• **WORK ORDER**: So that nothing is lost, write out all the lines below exactly.

BEGIN EXERCISE DATA

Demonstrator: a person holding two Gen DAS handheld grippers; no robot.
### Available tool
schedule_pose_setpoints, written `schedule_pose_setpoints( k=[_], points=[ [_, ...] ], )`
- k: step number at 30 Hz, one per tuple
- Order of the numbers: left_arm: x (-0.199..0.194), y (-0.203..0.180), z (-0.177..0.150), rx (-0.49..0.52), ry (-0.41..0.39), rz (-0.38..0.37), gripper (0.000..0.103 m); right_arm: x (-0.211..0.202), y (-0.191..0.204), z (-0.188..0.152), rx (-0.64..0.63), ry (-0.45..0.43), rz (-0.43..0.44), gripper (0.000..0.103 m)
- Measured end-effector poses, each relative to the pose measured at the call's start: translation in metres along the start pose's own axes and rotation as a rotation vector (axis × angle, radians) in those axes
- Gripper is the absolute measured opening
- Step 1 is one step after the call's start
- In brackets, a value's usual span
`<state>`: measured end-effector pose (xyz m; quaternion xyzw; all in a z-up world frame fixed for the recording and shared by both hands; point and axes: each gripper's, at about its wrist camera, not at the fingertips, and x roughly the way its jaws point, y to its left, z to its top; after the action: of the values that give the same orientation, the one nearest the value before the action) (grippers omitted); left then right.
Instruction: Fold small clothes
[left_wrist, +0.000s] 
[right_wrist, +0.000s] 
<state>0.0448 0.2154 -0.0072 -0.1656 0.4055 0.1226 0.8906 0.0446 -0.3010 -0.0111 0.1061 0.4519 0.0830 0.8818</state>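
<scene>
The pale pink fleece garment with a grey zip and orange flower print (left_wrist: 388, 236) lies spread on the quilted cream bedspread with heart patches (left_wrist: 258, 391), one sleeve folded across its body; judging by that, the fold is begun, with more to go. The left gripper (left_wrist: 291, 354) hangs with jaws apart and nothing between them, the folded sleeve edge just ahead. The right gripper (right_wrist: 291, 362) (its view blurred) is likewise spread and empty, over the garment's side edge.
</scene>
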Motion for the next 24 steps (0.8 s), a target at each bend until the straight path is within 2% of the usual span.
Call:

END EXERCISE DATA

• **SOLUTION TO THIS EXERCISE**:
Demonstrator: a person holding two Gen DAS handheld grippers; no robot.
### Available tool
schedule_pose_setpoints, written `schedule_pose_setpoints( k=[_], points=[ [_, ...] ], )`
- k: step number at 30 Hz, one per tuple
- Order of the numbers: left_arm: x (-0.199..0.194), y (-0.203..0.180), z (-0.177..0.150), rx (-0.49..0.52), ry (-0.41..0.39), rz (-0.38..0.37), gripper (0.000..0.103 m); right_arm: x (-0.211..0.202), y (-0.191..0.204), z (-0.188..0.152), rx (-0.64..0.63), ry (-0.45..0.43), rz (-0.43..0.44), gripper (0.000..0.103 m)
- Measured end-effector poses, each relative to the pose measured at the call's start: translation in metres along the start pose's own axes and rotation as a rotation vector (axis × angle, radians) in those axes
- Gripper is the absolute measured opening
- Step 1 is one step after the call's start
- In brackets, a value's usual span
`<state>`: measured end-effector pose (xyz m; quaternion xyzw; all in a z-up world frame fixed for the recording and shared by both hands; point and axes: each gripper's, at about its wrist camera, not at the fingertips, and x roughly the way its jaws point, y to its left, z to its top; after the action: of the values that give the same orientation, the one nearest the value before the action) (grippers omitted); left then right.
Instruction: Fold small clothes
[left_wrist, +0.000s] 
[right_wrist, +0.000s] 
<state>0.0448 0.2154 -0.0072 -0.1656 0.4055 0.1226 0.8906 0.0446 -0.3010 -0.0111 0.1061 0.4519 0.0830 0.8818</state>
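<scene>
The pale pink fleece garment with a grey zip and orange flower print (left_wrist: 388, 236) lies spread on the quilted cream bedspread with heart patches (left_wrist: 258, 391), one sleeve folded across its body; judging by that, the fold is begun, with more to go. The left gripper (left_wrist: 291, 354) hangs with jaws apart and nothing between them, the folded sleeve edge just ahead. The right gripper (right_wrist: 291, 362) (its view blurred) is likewise spread and empty, over the garment's side edge.
</scene>
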Motion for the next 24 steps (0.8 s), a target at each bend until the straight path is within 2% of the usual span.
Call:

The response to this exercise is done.